Produce an exact copy of the first line of the data below and each line after it, please, up to and including the one with "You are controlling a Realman".

--------------------------------------------------

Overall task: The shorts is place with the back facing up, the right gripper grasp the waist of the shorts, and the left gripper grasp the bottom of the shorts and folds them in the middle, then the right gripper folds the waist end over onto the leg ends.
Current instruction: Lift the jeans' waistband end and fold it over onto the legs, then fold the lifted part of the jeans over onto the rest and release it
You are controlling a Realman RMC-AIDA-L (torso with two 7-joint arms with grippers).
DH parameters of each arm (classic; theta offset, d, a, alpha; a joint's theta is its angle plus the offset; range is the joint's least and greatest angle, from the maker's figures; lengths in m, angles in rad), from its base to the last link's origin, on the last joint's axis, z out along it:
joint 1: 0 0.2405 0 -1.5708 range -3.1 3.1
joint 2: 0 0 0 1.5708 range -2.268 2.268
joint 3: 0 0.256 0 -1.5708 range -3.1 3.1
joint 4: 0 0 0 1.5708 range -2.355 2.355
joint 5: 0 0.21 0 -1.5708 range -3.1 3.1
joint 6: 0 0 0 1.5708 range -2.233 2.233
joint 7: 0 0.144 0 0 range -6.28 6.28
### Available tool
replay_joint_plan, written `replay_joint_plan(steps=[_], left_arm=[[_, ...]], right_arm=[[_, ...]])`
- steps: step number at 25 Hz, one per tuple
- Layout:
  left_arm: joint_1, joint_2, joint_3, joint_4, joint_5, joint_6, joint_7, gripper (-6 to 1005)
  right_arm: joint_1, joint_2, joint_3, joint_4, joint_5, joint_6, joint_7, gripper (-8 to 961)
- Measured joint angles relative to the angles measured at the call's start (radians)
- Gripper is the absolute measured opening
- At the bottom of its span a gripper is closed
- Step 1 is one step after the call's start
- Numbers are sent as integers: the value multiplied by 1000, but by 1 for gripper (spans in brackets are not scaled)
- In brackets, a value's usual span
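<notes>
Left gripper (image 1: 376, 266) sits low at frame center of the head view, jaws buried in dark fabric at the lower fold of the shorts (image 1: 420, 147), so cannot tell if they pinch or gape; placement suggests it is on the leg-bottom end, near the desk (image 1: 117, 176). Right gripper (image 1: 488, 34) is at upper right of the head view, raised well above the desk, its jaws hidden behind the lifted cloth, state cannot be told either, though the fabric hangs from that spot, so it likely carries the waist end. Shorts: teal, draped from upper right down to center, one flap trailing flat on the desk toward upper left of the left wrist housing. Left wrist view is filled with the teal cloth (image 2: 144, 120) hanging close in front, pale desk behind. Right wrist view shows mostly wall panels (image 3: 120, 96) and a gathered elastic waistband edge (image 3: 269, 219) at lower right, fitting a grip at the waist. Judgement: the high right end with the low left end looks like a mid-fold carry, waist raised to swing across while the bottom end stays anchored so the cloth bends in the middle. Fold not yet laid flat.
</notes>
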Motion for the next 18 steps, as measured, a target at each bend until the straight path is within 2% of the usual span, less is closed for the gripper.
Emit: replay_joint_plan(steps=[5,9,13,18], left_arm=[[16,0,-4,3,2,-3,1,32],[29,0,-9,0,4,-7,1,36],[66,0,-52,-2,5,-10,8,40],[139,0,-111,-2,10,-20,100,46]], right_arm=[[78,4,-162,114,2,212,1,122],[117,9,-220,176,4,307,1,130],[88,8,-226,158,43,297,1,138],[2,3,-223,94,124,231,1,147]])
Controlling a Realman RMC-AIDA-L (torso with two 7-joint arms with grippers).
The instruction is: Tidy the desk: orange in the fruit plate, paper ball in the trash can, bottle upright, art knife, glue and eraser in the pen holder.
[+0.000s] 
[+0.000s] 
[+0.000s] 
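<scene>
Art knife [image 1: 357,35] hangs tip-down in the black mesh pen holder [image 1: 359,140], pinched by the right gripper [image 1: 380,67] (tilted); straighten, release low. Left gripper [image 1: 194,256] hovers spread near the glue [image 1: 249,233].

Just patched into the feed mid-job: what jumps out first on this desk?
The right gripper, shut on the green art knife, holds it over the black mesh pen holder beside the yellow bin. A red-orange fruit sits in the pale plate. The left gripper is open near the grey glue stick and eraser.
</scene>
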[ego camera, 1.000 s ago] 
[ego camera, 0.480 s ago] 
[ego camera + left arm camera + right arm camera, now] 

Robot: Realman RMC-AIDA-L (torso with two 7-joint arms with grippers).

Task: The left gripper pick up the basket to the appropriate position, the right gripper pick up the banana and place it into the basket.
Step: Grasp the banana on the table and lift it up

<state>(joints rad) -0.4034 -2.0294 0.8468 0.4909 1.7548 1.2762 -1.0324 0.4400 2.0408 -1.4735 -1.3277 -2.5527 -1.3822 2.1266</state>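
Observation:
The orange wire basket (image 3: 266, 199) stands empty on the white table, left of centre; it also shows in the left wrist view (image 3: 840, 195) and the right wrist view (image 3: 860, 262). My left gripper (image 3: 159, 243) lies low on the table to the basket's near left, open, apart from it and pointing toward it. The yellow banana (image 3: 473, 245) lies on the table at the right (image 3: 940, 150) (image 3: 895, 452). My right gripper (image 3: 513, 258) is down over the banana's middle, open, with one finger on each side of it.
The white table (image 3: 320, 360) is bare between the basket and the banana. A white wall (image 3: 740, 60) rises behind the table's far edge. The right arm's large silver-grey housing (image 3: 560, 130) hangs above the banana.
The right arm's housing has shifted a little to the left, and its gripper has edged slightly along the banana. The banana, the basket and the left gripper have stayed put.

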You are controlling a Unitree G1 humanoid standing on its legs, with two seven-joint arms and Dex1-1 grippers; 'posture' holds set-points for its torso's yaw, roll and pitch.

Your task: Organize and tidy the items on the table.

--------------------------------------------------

# RESULT:
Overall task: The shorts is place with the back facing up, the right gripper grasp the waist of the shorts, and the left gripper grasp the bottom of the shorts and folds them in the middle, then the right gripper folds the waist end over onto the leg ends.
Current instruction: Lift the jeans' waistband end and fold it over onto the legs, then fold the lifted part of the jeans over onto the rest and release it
You are controlling a Realman RMC-AIDA-L (torso with two 7-joint arms with grippers).

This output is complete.